▸ WORK REQUEST
The records under this task must be duplicated exactly.

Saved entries

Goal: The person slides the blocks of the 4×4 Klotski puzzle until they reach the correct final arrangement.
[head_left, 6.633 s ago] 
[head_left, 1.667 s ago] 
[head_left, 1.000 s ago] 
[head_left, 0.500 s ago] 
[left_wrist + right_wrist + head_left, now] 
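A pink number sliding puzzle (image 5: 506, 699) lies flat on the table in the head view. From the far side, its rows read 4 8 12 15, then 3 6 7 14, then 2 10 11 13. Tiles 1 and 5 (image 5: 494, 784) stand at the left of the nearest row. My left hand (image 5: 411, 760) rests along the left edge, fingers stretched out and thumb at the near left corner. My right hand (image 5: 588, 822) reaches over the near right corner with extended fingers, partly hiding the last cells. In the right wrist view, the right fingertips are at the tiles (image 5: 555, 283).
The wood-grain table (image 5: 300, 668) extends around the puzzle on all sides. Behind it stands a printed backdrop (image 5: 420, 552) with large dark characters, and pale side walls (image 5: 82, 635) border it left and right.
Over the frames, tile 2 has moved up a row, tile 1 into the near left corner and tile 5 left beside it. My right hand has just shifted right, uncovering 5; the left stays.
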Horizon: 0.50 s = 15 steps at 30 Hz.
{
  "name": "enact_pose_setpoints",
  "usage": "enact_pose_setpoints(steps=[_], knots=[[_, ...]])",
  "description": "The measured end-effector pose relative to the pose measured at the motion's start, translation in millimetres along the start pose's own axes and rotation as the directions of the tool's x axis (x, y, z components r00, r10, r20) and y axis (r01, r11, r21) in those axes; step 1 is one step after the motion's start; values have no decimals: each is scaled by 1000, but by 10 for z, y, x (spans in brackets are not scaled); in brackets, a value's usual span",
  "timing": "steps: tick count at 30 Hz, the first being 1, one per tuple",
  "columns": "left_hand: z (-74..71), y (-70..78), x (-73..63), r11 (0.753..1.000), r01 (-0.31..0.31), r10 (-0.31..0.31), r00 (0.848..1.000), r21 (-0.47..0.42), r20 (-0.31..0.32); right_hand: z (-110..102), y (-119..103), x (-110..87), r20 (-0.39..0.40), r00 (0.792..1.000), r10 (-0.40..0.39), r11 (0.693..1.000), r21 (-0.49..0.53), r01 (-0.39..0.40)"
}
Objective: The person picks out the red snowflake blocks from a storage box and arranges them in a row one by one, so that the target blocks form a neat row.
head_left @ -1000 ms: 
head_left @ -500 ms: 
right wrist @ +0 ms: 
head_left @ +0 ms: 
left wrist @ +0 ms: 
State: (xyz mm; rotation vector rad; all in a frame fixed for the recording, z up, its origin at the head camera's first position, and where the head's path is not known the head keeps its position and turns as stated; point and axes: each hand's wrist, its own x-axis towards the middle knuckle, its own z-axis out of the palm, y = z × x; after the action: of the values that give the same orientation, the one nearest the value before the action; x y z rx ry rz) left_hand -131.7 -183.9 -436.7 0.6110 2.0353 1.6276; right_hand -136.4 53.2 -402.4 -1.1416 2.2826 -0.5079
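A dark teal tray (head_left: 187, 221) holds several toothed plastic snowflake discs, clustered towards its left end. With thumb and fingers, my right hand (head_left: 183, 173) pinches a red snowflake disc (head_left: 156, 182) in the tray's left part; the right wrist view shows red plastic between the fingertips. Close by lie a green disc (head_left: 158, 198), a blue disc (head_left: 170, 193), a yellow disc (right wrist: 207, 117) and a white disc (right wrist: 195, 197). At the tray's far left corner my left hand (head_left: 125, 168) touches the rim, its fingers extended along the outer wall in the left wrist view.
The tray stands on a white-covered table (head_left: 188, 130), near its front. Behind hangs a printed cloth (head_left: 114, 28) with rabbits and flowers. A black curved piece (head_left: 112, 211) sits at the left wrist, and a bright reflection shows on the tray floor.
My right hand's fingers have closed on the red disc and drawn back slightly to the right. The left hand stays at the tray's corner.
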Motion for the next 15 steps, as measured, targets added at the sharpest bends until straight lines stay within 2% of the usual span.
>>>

▸ SOLUTION TO THIS EXERCISE
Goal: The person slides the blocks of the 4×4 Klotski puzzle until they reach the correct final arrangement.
[head_left, 6.633 s ago] 
[head_left, 1.667 s ago] 
[head_left, 1.000 s ago] 
[head_left, 0.500 s ago] 
[left_wrist + right_wrist + head_left, now] 
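A pink number sliding puzzle (image 5: 506, 699) lies flat on the table in the head view. From the far side, its rows read 4 8 12 15, then 3 6 7 14, then 2 10 11 13. Tiles 1 and 5 (image 5: 494, 784) stand at the left of the nearest row. My left hand (image 5: 411, 760) rests along the left edge, fingers stretched out and thumb at the near left corner. My right hand (image 5: 588, 822) reaches over the near right corner with extended fingers, partly hiding the last cells. In the right wrist view, the right fingertips are at the tiles (image 5: 555, 283).
The wood-grain table (image 5: 300, 668) extends around the puzzle on all sides. Behind it stands a printed backdrop (image 5: 420, 552) with large dark characters, and pale side walls (image 5: 82, 635) border it left and right.
Over the frames, tile 2 has moved up a row, tile 1 into the near left corner and tile 5 left beside it. My right hand has just shifted right, uncovering 5; the left stays.
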Horizon: 0.50 s = 15 steps at 30 Hz.
{
  "name": "enact_pose_setpoints",
  "usage": "enact_pose_setpoints(steps=[_], knots=[[_, ...]])",
  "description": "The measured end-effector pose relative to the pose measured at the motion's start, translation in millimetres along the start pose's own axes and rotation as the directions of the tool's x axis (x, y, z components r00, r10, r20) and y axis (r01, r11, r21) in those axes; step 1 is one step after the motion's start; values have no decimals: each is scaled by 1000, but by 10 for z, y, x (spans in brackets are not scaled); in brackets, a value's usual span",
  "timing": "steps: tick count at 30 Hz, the first being 1, one per tuple",
  "columns": "left_hand: z (-74..71), y (-70..78), x (-73..63), r11 (0.753..1.000), r01 (-0.31..0.31), r10 (-0.31..0.31), r00 (0.848..1.000), r21 (-0.47..0.42), r20 (-0.31..0.32); right_hand: z (-110..102), y (-119..103), x (-110..87), r20 (-0.39..0.40), r00 (0.792..1.000), r10 (-0.40..0.39), r11 (0.693..1.000), r21 (-0.49..0.53), r01 (-0.39..0.40)"
}
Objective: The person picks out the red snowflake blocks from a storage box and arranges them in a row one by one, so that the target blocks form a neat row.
head_left @ -1000 ms: 
head_left @ -500 ms: 
right wrist @ +0 ms: 
head_left @ +0 ms: 
left wrist @ +0 ms: 
State: (xyz mm; rotation vector rad; all in a frame fixed for the recording, z up, its origin at the head camera's first position, and where the head's path is not known the head keeps its position and turns as stated; point and axes: each hand's wrist, its own x-axis towards the middle knuckle, its own z-axis out of the palm, y = z × x; after the action: of the values that give the same orientation, the one nearest the value before the action; x y z rx ry rz) left_hand -131.7 -183.9 -436.7 0.6110 2.0353 1.6276; right_hand -136.4 53.2 -402.4 -1.1416 2.2826 -0.5079
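A dark teal tray (head_left: 187, 221) holds several toothed plastic snowflake discs, clustered towards its left end. With thumb and fingers, my right hand (head_left: 183, 173) pinches a red snowflake disc (head_left: 156, 182) in the tray's left part; the right wrist view shows red plastic between the fingertips. Close by lie a green disc (head_left: 158, 198), a blue disc (head_left: 170, 193), a yellow disc (right wrist: 207, 117) and a white disc (right wrist: 195, 197). At the tray's far left corner my left hand (head_left: 125, 168) touches the rim, its fingers extended along the outer wall in the left wrist view.
The tray stands on a white-covered table (head_left: 188, 130), near its front. Behind hangs a printed cloth (head_left: 114, 28) with rabbits and flowers. A black curved piece (head_left: 112, 211) sits at the left wrist, and a bright reflection shows on the tray floor.
My right hand's fingers have closed on the red disc and drawn back slightly to the right. The left hand stays at the tray's corner.
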Motion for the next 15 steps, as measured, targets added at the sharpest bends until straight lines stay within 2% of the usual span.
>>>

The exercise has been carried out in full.